• Directions:
Going from the top of the data below, give again each line through the one containing "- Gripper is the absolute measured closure", both ends kept.

• Collected data:
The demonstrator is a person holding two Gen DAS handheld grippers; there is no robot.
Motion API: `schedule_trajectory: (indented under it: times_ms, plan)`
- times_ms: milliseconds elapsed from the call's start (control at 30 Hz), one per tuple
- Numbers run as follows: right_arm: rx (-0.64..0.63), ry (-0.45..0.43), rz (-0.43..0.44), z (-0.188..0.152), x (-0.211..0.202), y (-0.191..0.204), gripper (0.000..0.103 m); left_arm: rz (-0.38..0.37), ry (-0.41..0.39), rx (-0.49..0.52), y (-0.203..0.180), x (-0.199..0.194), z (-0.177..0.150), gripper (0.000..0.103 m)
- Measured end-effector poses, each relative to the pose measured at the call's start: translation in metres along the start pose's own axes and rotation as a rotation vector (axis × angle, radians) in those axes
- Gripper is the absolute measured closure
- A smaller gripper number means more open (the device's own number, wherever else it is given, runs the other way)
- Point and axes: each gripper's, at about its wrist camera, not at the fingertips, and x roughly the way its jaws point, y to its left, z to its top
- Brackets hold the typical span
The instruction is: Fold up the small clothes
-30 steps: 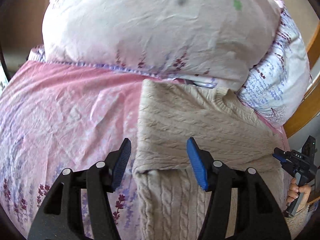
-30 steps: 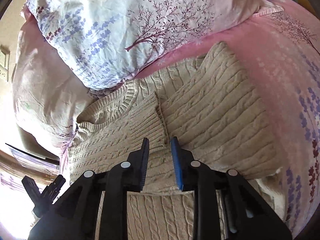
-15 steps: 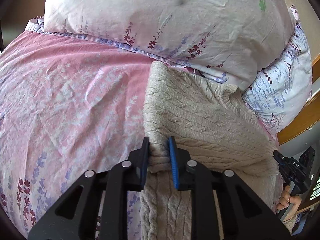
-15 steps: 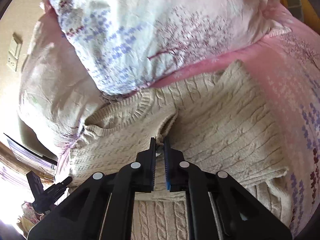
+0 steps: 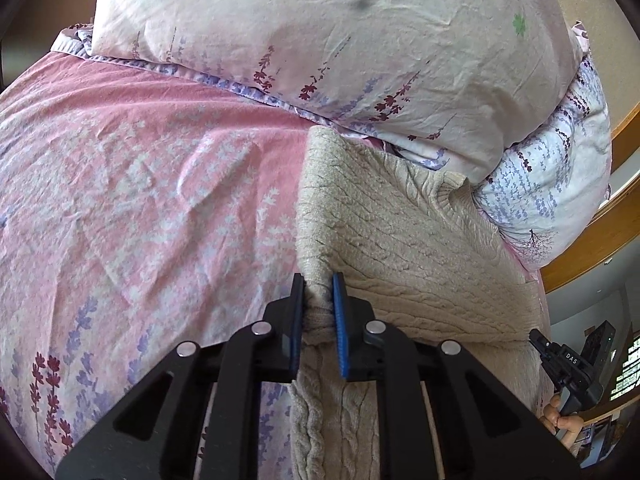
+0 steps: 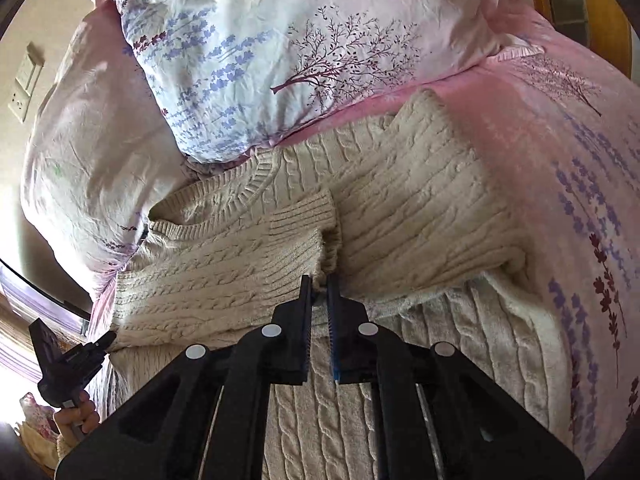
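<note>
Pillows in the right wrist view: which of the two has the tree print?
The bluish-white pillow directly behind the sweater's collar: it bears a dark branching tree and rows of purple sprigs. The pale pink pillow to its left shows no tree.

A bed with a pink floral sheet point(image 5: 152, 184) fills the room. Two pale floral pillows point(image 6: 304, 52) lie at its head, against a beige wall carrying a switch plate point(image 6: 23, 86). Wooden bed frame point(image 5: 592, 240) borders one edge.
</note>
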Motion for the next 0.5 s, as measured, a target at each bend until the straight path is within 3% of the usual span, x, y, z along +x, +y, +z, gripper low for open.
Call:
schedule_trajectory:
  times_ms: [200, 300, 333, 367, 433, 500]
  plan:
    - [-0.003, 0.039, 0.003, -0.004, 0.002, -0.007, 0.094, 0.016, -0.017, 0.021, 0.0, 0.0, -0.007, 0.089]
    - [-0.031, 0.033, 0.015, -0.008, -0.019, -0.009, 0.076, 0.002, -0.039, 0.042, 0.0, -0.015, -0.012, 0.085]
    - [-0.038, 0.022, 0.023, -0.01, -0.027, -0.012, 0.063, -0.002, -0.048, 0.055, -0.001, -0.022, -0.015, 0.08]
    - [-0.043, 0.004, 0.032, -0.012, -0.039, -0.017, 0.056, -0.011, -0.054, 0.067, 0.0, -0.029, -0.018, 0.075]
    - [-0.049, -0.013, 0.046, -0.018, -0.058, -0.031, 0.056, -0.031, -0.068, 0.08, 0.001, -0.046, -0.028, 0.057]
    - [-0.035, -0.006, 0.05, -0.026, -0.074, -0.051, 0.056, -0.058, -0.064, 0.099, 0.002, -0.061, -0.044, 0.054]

• Task response:
The demonstrator is a person holding two Gen DAS handheld grippers; there is no robot.
Motion API: `schedule_trajectory: (indented under it: times_ms, plan)`
- times_ms: milliseconds elapsed from the call's start (control at 30 Hz), one per tuple
- Numbers run as follows: right_arm: rx (-0.64..0.63), ry (-0.45..0.43), rz (-0.43..0.44), z (-0.188..0.152), x (-0.211..0.202), y (-0.191..0.204), gripper (0.000..0.103 m); left_arm: rz (-0.38..0.37), ry (-0.41..0.39), rx (-0.49..0.52), y (-0.203..0.180), x (-0.199..0.194), z (-0.177..0.150), gripper (0.000..0.103 m)
- Measured end-effector poses, each relative to the pose measured at the call's start: translation in metres along the start pose's own axes and rotation as a rotation vector (axis × angle, radians) in those axes
- Gripper is the absolute measured closure

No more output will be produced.